Professores do setor privado de BH e região entram em greve

Os professores da base do Sinpro Minas de Belo Horizonte e região aprovaram, em assembleia realizada na quarta-feira (16), no auditório do sindicato, a deflagração de greve por tempo indeterminado. A decisão foi tomada por maioria expressiva dos presentes e representa uma resposta contundente da categoria à tentativa do Sindicato das Escolas Particulares de Minas Gerais (Sinepe/MG) em dividir a Convenção Coletiva de Trabalho (CCT) 2025/2026, vencida desde 31 de março.

O patronal tem se negado a dialogar, e condicionou a renovação da CCT à divisão do instrumento coletivo em dois — um para a educação superior e outro para a educação básica. A manobra fragiliza o poder de negociação dos professores e foi o que levou a discussão ao dissídio coletivo, em tramitação no Tribunal Regional do Trabalho.

“Desde o início a categoria tem se mostrado aberta ao diálogo. Tanto é que os docentes propuseram renovar a Convenção atual, sem alterações, no entanto aceitaram criar um cronograma para discutir o tema, mesmo sabendo dos riscos que ele representa. Mas o patronal não quer negociar. Eles querem impor essa condição, que é extremamente prejudicial à categoria”, destaca Valéria Morato, presidenta do Sinpro Minas.

“Vale lembrar que nas primeiras rodadas de negociação, os professores apresentaram uma pauta de reivindicações com mais de 10 pontos de valorização da carreira docente, além de ganho real, e para que as discussões avançassem, passamos a defender apenas a renovação da Convenção sem mudanças e o reajuste pelo índice da inflação. Mas o patronal tem tido uma postura intransigente”, acrescenta.

Sem a convenção assinada, mais de 50 cláusulas que garantem direitos aos professores estão suspensas. Na prática, além de perder esses direitos, a diferença entre ter e não ter a CCT em vigor pode significar quase metade do vencimento dos professores. Um levantamento produzido a partir dos dados da própria CCT 2025/2026 mostra que a fatia do salário que depende diretamente da convenção coletiva varia de 35% a 48% da remuneração, conforme o tempo de casa do professor. É uma parte significativa que está em jogo.

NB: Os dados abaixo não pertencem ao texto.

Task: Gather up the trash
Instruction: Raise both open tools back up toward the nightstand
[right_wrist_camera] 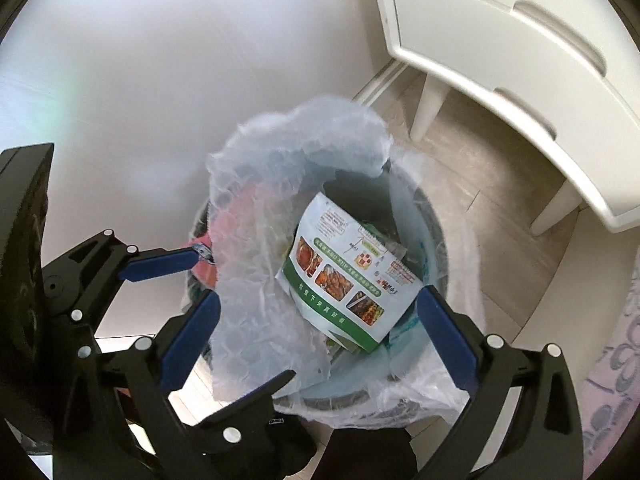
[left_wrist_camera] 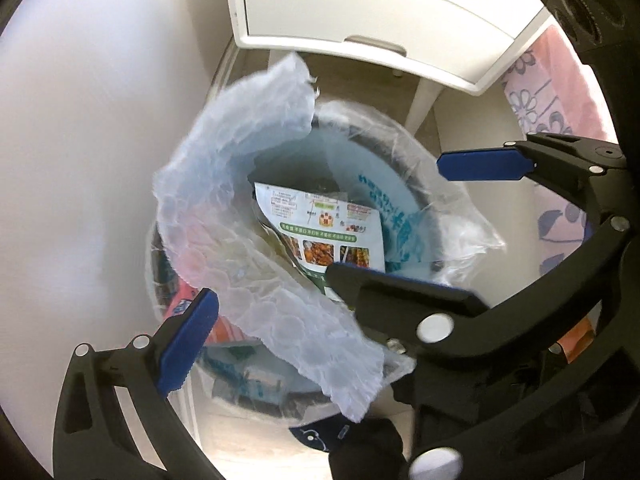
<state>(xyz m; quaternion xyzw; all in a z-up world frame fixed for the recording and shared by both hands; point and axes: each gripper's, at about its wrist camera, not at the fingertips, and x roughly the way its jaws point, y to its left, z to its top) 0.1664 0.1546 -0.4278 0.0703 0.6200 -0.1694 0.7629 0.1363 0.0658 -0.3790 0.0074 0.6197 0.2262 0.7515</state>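
Note:
A round trash bin (left_wrist_camera: 424, 208) (right_wrist_camera: 436, 240) lined with a clear plastic bag stands on the floor against the wall. A sheet of bubble wrap (left_wrist_camera: 240, 208) (right_wrist_camera: 280, 200) hangs curved over its left rim, blurred, apart from all fingers. Inside lies a green and white food packet (left_wrist_camera: 332, 232) (right_wrist_camera: 344, 280) and a pink wrapper (right_wrist_camera: 204, 268). My left gripper (left_wrist_camera: 280, 320) is open over the bin's near rim. My right gripper (right_wrist_camera: 320, 336) is open above the bin; it also shows in the left wrist view (left_wrist_camera: 420, 220). Both hold nothing.
A white drawer cabinet (left_wrist_camera: 360, 12) (right_wrist_camera: 520, 60) on legs stands behind the bin. A pink flowered cloth (left_wrist_camera: 552, 120) (right_wrist_camera: 616, 360) hangs at the right. The white wall (left_wrist_camera: 80, 160) is close on the left. The floor (right_wrist_camera: 480, 184) is pale tile.

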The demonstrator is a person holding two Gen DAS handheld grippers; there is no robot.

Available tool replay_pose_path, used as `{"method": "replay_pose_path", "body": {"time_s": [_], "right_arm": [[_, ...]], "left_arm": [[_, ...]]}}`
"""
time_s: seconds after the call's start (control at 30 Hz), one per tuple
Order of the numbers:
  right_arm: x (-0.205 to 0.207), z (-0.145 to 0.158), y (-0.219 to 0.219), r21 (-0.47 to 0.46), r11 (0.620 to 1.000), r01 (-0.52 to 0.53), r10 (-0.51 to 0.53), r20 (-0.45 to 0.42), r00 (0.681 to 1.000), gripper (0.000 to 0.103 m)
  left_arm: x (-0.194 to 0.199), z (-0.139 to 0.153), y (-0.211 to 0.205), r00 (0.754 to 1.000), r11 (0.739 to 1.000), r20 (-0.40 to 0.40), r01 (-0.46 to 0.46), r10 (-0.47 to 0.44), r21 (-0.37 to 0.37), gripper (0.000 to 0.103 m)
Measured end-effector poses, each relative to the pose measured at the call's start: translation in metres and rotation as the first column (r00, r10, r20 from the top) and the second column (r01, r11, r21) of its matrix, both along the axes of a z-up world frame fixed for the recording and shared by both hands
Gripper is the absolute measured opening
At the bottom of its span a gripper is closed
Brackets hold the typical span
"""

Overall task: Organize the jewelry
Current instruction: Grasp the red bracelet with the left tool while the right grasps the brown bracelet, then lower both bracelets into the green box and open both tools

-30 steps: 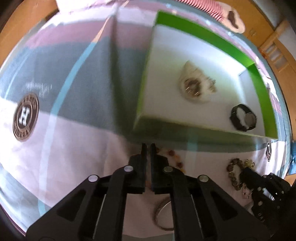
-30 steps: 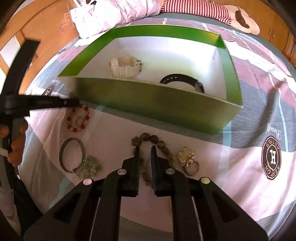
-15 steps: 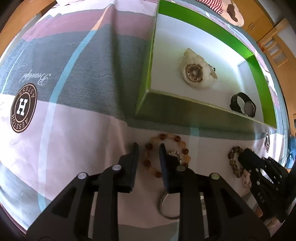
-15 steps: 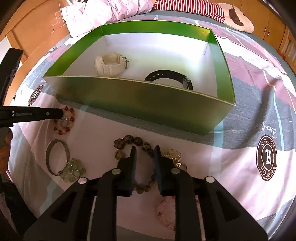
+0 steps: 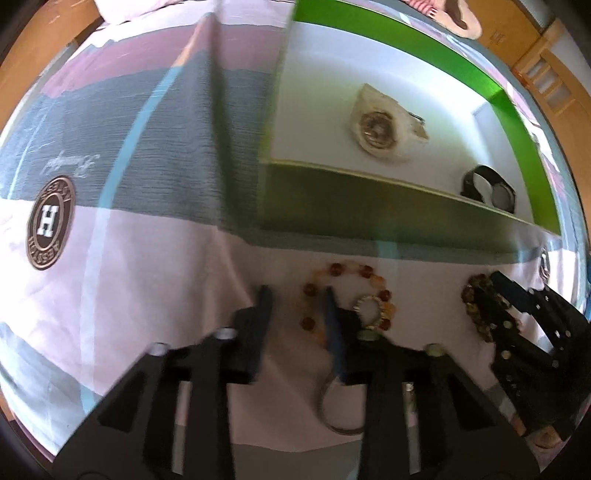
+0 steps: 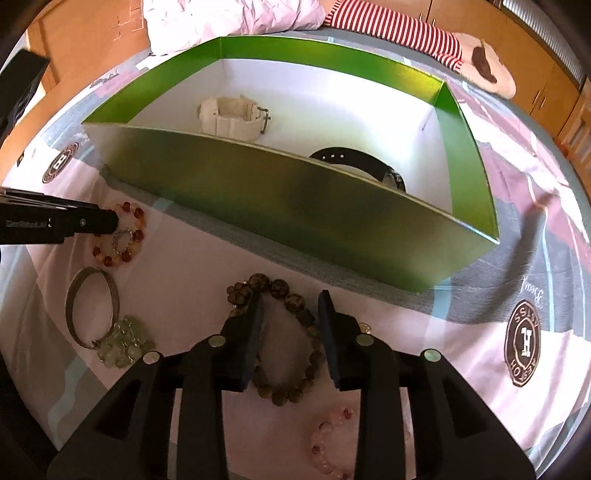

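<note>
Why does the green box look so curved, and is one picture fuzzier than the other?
Right wrist view: the fisheye lens bows the green box and darkens the corners; the brown bead bracelet is sharp. Left wrist view: softer, with smeared bedsheet stripes and hazy gripper fingers; bright daylight washes out the box's white floor.

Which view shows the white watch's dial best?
The left wrist view: the white watch lies in the green box with its dial facing the camera. The right wrist view shows only its strap and buckle from the side.
</note>
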State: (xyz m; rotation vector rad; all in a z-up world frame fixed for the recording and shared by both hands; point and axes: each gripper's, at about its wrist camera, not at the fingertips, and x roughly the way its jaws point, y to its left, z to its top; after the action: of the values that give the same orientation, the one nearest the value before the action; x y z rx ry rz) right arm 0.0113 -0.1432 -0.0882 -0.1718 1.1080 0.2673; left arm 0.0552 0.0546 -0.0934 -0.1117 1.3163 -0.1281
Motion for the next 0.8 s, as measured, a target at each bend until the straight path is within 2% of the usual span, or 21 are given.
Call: {"method": "replay_pose_path", "body": {"time_s": [0.07,0.2,0.37,0.6,0.7,0.8], "right_arm": [[-0.001,0.001,-0.001,0.015,1.0,0.001,-0.001,-0.008,1.0,0.01],[-0.004,0.005,0.0,0.012,1.0,-0.002,0.002,0.003,1.0,0.01],[-0.005,0.012,-0.007,0.033,0.999,0.019,-0.02,0.021,1.0,0.01],[-0.012,0.044,-0.009,0.115,0.993,-0.001,-0.009,0.087,0.996,0.01],[-0.018,0.065,-0.011,0.166,0.986,-0.03,0.004,0.151,0.989,0.01],[-0.02,0.086,-0.016,0.232,0.972,-0.047,-0.004,0.215,0.977,0.01]], "left_arm": [[0.001,0.002,0.004,1.0,1.0,0.005,-0.014,0.014,-0.005,0.008],[-0.001,0.008,0.009,0.999,1.0,0.026,-0.025,0.025,-0.005,0.008],[-0.003,0.027,0.017,0.994,0.998,0.097,-0.054,0.055,-0.018,0.008],[-0.01,0.056,0.014,0.982,0.998,0.186,-0.03,0.041,-0.062,0.008],[-0.018,0.076,0.011,0.969,0.997,0.247,0.004,0.016,-0.082,0.008],[-0.025,0.098,0.001,0.942,0.993,0.336,0.054,-0.016,-0.103,0.008]]}}
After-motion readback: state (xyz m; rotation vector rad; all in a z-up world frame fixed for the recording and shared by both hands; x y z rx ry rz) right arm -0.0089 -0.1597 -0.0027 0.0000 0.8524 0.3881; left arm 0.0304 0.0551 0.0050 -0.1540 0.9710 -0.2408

O motivo da variação é que os direitos previstos na cláusula 8ª da convenção não se somam, e sim incidem uns sobre os outros, de forma multiplicativa. O adicional por aluno, o descanso remunerado, o extraclasse e o adicional por tempo de serviço (ATS), quando aplicados em sequência sobre o salário-aula-base, resultam em um acréscimo de 92,5% para quem tem 30 anos ou mais de casa — bem acima dos 72% que se teria caso os percentuais fossem simplesmente somados. Perder somente o adicional por tempo de serviço, por exemplo, significa uma redução de 20% no contracheque de quem tem 30 anos de carreira.

O impasse não se resume a perdas salariais. A convenção garante direitos que a CLT sozinha não assegura, como piso salarial por aula, isonomia entre professores antigos e recém-contratados, bolsas de estudo para docentes e dependentes, limite de duração da aula e do intervalo, proibição de trabalho aos domingos e feriados, férias coletivas em janeiro, estabilidade para representantes sindicais em escolas de grande porte e multa de 6% para instituições que descumprirem o acordado. Sem convenção assinada, toda essa proteção fica juridicamente fragilizada.

Diante desse cenário, a categoria decidiu não recuar. Para Valéria Morato, os professores e professoras se mostraram conscientes da grande perda que significa esse ataque do patronal. “No momento, a única forma de resistência que nos resta é a greve. Precisamos dizer que nosso trabalho vale muito e que sabemos disso.”

Uma nova assembleia para decidir o rumo do movimento grevista será realizada nesta sexta-feira, 18/9, às 9h30, no auditório da Fundac (Rua Diamantina, 463, bairro Lagoinha).